Pablo had gone in out of sight in the cave. Robert Jordan hoped he had gone for food. He sat on the ground by the gypsy and the afternoon sunlight came down through the tree tops and was warm on his outstretched legs. He could smell food now in the cave, the smell of oil and of onions and of meat frying and his stomach moved with hunger inside of him.

"We can get a tank," he said to the gypsy. "It is not too difficult."

"With this?" the gypsy pointed toward the two sacks.

"Yes," Robert Jordan told him. "I will teach you. You make a trap. It is not too difficult."

"You and me?"

"Sure," said Robert Jordan. "Why not?"

"Hey," the gypsy said to Anselmo. "Move those two sacks to where they will be safe, will you?

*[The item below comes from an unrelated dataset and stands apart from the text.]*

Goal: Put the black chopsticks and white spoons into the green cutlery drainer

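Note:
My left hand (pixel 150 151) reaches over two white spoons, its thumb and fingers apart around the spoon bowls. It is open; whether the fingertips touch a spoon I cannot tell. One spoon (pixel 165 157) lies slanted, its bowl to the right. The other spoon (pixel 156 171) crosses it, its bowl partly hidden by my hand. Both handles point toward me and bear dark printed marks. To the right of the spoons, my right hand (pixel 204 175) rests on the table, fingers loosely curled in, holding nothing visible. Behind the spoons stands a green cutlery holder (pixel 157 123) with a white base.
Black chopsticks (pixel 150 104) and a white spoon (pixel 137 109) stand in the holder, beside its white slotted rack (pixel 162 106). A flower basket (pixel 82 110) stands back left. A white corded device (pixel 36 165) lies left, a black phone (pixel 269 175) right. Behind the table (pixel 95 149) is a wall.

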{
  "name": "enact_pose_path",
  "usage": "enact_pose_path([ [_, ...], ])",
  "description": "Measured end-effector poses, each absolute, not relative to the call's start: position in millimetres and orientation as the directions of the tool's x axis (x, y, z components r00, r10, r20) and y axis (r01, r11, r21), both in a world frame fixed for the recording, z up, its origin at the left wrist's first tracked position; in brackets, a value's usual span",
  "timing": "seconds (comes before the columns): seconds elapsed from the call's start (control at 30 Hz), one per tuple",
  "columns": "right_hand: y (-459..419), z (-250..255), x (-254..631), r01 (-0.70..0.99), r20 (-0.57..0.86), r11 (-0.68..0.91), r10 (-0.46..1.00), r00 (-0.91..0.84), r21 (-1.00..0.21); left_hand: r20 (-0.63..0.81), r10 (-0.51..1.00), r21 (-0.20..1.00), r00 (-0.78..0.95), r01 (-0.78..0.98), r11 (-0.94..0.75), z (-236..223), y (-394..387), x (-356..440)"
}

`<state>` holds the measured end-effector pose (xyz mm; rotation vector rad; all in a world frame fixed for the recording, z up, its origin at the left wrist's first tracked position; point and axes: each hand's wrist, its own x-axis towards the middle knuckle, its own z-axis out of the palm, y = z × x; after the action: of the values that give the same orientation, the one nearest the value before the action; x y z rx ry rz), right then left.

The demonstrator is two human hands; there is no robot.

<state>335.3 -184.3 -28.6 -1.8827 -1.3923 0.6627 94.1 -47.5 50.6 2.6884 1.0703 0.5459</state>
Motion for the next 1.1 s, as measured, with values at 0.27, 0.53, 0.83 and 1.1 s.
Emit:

They're valuable."

Anselmo grunted. "I am going for wine," he told Robert Jordan. Robert Jordan got up and lifted the sacks away from the cave entrance and leaned them, one on each side of a tree trunk. He knew what was in them and he never liked to see them close together.

"Bring a cup for me," the gypsy told him.

"Is there wine?" Robert Jordan asked, sitting down again by the gypsy.

"Wine? Why not? A whole skinful. Half a skinful, anyway."

"And what to eat?"

"Everything, man," the gypsy said. "We eat like generals."

"And what do gypsies do in the war?" Robert Jordan asked him.

"They keep on being gypsies."

"That's a good job."

"The best," the gypsy said. "How do they call thee?"

"Roberto. And thee?"

"Rafael. And this of the tank is serious?"

"Surely. Why not?"

Anselmo came out of the mouth of the cave with a deep stone basin full of red wine and with his fingers through the handles of three cups. "Look," he said. "They have cups and all." Pablo came out behind them.

"There is food soon," he said. "Do you have tobacco?"

Robert Jordan went over to the packs and opening one, felt inside an inner pocket and brought out one of the flat boxes of Russian cigarettes he had gotten at Golz's headquarters. He ran his thumbnail around the edge of the box and, opening the lid, handed them to Pablo who took half a dozen. Pablo, holding them in one of his huge hands, picked one up and looked at it against the light. They were long narrow cigarettes with pasteboard cylinders for mouthpieces.

"Much air and little tobacco," he said. "I know these. The other with the rare name had them."

"Kashkin," Robert Jordan said and offered the cigarettes to the gypsy and Anselmo, who each took one.